▸ **Source information**
######

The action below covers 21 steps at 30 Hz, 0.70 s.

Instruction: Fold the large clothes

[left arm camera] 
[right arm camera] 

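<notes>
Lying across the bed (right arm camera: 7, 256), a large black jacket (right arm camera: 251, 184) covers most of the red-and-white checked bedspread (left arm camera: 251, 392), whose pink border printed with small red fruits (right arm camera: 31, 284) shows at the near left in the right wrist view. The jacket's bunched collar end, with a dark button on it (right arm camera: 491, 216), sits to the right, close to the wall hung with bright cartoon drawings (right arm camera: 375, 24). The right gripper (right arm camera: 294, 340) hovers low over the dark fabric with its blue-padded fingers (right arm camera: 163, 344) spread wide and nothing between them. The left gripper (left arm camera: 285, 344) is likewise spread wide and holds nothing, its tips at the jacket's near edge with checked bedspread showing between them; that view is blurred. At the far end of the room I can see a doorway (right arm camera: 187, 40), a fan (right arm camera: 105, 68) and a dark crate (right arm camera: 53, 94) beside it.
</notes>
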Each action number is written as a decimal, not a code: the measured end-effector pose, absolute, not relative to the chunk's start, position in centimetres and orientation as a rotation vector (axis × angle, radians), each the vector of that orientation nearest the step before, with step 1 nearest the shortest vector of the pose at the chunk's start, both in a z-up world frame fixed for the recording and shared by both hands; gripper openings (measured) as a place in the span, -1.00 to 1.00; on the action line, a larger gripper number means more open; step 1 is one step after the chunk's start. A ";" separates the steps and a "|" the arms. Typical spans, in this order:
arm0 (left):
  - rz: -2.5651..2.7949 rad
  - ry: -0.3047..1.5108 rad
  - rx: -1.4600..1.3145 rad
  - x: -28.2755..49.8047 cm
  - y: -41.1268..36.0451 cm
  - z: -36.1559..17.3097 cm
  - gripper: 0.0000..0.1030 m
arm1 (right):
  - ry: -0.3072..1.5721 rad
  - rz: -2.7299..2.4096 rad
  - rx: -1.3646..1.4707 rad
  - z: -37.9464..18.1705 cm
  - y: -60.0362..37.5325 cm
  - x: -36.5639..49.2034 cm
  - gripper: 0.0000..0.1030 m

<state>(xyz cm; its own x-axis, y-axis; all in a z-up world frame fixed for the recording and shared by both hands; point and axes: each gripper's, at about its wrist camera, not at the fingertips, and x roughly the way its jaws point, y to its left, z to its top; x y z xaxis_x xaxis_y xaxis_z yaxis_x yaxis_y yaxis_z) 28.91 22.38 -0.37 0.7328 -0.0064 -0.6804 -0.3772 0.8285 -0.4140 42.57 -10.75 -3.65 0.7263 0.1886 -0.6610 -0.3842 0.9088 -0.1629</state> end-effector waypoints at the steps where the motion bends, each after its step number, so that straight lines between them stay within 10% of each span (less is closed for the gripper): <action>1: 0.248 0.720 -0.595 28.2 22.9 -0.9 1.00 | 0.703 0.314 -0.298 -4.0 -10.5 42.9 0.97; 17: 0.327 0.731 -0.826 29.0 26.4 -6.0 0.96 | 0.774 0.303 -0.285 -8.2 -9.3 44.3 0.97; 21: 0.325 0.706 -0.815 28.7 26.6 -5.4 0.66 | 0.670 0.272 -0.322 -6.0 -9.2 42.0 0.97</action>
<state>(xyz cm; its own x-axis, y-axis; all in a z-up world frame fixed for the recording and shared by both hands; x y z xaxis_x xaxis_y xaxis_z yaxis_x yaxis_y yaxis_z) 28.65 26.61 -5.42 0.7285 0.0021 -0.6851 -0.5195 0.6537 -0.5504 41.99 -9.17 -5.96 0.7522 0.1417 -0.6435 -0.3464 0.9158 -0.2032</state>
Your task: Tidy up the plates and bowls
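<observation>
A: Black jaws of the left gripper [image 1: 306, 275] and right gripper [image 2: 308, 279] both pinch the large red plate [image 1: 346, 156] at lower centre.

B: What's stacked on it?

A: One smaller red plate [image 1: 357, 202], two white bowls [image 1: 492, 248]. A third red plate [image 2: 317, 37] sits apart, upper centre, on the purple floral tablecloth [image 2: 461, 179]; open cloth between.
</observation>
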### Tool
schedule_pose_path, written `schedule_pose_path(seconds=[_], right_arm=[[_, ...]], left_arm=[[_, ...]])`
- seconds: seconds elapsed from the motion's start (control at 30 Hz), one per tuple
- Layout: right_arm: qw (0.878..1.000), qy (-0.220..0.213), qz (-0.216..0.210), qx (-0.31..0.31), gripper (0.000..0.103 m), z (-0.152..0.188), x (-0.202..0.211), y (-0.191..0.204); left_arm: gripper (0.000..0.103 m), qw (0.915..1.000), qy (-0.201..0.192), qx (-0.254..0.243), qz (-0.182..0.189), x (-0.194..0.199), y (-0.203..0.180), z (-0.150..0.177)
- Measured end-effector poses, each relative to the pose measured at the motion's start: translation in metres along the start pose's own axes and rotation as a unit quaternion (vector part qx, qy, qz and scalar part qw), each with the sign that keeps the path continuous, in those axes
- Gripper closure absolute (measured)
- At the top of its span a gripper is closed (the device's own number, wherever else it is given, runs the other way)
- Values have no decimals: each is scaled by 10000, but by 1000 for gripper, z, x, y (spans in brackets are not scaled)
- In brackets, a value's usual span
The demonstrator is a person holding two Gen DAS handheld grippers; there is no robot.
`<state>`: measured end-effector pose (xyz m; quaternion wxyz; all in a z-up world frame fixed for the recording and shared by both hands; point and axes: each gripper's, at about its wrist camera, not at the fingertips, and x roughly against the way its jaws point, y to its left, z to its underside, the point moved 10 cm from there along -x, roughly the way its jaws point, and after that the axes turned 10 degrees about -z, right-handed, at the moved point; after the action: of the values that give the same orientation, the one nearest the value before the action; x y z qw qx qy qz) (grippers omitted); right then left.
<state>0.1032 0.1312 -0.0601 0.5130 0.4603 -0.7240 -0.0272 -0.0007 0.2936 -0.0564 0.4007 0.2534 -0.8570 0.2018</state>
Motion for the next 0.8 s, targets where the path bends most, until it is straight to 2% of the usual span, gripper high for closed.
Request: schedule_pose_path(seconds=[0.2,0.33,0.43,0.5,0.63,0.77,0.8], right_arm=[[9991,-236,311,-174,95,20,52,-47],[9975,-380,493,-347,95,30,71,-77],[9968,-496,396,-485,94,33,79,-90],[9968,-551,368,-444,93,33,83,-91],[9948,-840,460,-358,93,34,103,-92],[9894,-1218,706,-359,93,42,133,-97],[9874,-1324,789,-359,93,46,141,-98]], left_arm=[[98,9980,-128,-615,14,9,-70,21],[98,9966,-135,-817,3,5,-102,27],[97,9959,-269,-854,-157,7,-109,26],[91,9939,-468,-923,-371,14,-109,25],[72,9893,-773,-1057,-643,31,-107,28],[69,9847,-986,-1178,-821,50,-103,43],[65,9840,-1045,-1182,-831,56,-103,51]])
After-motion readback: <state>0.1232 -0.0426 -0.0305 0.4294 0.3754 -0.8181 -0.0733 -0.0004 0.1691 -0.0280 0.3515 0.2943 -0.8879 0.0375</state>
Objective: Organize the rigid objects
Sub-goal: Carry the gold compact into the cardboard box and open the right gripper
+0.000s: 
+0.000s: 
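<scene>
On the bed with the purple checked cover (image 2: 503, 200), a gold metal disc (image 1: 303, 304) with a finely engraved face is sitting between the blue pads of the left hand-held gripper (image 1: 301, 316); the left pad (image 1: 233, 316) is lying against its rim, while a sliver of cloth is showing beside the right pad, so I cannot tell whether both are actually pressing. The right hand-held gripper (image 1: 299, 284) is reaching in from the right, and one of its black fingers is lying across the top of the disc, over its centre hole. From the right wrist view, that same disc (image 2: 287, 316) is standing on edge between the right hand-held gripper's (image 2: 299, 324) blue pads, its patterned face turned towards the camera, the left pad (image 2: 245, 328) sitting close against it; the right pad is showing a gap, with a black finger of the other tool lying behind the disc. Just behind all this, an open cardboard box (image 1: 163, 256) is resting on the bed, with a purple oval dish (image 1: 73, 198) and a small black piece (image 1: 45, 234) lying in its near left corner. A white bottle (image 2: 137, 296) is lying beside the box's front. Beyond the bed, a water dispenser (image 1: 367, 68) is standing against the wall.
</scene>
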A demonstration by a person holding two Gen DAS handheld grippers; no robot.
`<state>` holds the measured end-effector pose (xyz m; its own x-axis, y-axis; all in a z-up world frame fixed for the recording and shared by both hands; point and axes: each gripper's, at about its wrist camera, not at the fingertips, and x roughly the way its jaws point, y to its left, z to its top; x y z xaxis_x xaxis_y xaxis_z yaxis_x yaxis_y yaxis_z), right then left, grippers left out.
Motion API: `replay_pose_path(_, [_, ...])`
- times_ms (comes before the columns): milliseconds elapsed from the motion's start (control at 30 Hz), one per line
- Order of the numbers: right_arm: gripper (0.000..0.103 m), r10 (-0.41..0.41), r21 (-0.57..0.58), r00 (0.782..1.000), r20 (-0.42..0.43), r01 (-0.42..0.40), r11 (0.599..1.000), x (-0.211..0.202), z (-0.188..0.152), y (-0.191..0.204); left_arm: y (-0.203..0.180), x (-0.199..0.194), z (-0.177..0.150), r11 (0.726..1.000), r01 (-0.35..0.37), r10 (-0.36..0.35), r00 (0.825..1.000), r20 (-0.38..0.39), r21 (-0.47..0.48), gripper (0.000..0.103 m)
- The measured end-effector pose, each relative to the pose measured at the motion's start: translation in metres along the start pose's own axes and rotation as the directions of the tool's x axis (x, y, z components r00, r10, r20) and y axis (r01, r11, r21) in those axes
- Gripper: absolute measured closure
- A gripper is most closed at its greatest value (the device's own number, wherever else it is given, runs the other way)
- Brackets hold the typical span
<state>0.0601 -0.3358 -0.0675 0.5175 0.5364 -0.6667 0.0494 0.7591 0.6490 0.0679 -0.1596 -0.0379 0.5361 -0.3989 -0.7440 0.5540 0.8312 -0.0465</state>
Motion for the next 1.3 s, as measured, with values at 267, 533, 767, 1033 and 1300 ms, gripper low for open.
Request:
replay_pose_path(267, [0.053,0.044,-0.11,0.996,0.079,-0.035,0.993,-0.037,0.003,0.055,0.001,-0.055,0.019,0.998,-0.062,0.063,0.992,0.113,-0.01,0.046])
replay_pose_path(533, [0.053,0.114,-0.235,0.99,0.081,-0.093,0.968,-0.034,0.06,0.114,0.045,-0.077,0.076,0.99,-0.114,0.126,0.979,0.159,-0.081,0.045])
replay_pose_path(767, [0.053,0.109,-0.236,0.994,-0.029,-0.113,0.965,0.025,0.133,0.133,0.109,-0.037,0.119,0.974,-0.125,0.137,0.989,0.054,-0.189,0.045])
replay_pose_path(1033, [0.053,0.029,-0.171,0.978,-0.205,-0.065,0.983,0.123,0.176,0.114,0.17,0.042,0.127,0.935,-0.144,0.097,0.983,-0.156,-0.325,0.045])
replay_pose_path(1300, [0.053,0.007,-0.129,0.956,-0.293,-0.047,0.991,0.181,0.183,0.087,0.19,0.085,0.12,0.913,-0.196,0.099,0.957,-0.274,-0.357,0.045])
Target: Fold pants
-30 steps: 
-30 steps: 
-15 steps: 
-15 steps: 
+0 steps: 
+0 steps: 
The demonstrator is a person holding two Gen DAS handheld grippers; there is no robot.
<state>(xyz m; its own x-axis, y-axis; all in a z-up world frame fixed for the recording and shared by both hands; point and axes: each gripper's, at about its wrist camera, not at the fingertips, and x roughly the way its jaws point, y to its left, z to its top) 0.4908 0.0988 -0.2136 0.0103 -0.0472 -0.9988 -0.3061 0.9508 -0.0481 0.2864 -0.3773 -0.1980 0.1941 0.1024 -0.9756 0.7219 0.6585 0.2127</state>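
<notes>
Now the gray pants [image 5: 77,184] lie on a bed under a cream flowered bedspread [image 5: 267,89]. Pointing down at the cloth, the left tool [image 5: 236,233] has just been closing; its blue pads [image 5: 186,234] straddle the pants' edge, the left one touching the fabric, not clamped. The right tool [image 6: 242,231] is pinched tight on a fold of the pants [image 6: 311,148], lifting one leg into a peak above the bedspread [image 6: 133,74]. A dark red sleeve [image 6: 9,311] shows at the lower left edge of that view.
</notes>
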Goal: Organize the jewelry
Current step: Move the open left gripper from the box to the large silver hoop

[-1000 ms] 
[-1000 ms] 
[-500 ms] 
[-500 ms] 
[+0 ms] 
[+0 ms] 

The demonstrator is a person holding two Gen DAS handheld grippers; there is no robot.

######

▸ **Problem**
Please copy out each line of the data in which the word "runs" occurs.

▸ **Answer box**
- At the top of its span a gripper is closed (the device's own number, wherever else it is given, runs the other way)
- A gripper is most closed at its greatest value (the device's own number, wherever else it is given, runs the other way)

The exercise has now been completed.